Shipping company DFDS plans to introduce small amounts of methanol in the existing propulsion machinery on many of its vessels as part of its climate action plan to curb its carbon footprint.
“DFDS’ climate plan will make us climate neutral by 2050. Our short-term plan is to reduce emissions by about 45 % from 2008 to 2030,” the company said in a statement on Sept. 8.
This comes after it said recently that it was adopting three tracks in this regard, with the first two covering the tonnage adaption in short term and long term, as well as a third track ‘getting the house in order’ that covers all other things like facilities and terminal equipment.
Decarbonizing the shipping industry is “quite difficult and expensive,” an industry source said Sept. 9.

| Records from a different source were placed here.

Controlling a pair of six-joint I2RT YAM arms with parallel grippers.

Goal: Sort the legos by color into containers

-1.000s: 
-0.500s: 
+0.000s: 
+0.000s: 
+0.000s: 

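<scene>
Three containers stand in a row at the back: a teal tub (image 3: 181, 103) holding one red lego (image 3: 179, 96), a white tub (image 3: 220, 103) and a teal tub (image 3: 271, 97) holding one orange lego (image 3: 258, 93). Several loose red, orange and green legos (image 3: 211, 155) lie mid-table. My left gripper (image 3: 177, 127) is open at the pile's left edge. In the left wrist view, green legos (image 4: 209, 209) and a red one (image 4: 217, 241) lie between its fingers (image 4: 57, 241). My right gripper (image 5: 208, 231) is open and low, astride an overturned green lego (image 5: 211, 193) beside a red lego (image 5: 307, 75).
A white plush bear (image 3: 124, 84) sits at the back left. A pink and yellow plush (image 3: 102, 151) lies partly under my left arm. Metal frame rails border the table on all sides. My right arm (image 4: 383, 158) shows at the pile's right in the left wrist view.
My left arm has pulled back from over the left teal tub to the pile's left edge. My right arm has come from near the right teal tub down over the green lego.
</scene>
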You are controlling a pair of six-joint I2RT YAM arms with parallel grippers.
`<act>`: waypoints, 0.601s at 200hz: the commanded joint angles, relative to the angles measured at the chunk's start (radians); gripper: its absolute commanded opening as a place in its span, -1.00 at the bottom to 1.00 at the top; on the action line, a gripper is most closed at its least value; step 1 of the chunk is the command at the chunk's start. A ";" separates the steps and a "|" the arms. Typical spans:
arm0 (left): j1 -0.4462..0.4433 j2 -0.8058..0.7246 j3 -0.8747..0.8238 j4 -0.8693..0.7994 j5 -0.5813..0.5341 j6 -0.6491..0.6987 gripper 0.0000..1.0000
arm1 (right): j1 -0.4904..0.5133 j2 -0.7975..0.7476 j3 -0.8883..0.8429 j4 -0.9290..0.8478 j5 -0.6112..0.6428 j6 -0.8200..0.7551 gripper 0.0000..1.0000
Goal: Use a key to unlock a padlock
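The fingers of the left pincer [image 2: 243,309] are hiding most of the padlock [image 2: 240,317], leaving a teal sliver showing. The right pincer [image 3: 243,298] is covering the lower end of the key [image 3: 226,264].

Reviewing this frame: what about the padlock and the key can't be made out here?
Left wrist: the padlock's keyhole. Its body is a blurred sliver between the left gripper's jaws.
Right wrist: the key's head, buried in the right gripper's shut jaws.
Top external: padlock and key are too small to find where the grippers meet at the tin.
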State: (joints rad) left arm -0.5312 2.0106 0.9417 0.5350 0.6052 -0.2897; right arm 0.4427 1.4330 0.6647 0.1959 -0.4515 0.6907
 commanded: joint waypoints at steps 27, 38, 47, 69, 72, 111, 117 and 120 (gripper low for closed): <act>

“But we’re already seeing many green alternatives being developed worldwide,” he said, adding that ammonia, methanol and hydrogen have already started featuring in many discussions.
Together with onsite-produced hydrogen, DFDS will inject the methanol into combustion chambers, replacing up to 10%-15% of the heavy fuel oil needed to fuel the same voyage currently, the company said.
“This technology is still under development and we expect it to be approved by engine manufacturers during 2020. We have already done initial testing and the results look promising,” it added.
Through this action, DFDS said it hopes to be able to push the market demand for sustainable fuels like green methanol, one of several fuel sources it continues to investigate.
Meanwhile, DFDS is also taking steps to ensure more efficient hulls as well as planning to use artificial intelligence, or AI, to aid its crew in its operations and to monitor vessel performance.
“This [AI] data will inform us about where we have excessive fuel consumption, both on routes and on individual vessels,” it said.
“We will use solutions like correct coating on vessel hulls and decision support systems onboard and in the office. But the fleet will also undergo major upgrades, with modifications of bulbs and propellers,” it added.
“Environmental issues are key now,” and shipping companies are increasingly targeting solutions to achieve these targets, another industry source said Sept. 9.
The International Maritime Organization, in April 2018, laid out its strategy on greenhouse gases, or GHG, emissions, aiming to cut the shipping industry’s total GHG emissions by at least 50% from 2008 levels by 2050, and to reduce CO2 emissions per transport work by at least 40% by 2030.
Methanol bunkering is set to receive a boost in the near future as maritime decarbonization becomes a focal point for shipping after a fairly smooth transition to the IMO’s global low sulfur mandate, market sources said.
The latest launch of a bunkering technical reference document that outlines the procedures required for the safe bunkering of methanol and incorporates dedicated checklists to assist industry stakeholders is a step in that direction, they said.
Meanwhile, the International Organization for Standardization, or ISO, is also currently engaged in developing a standard for methanol as a marine fuel, heralding another positive sign for its long-term prospects.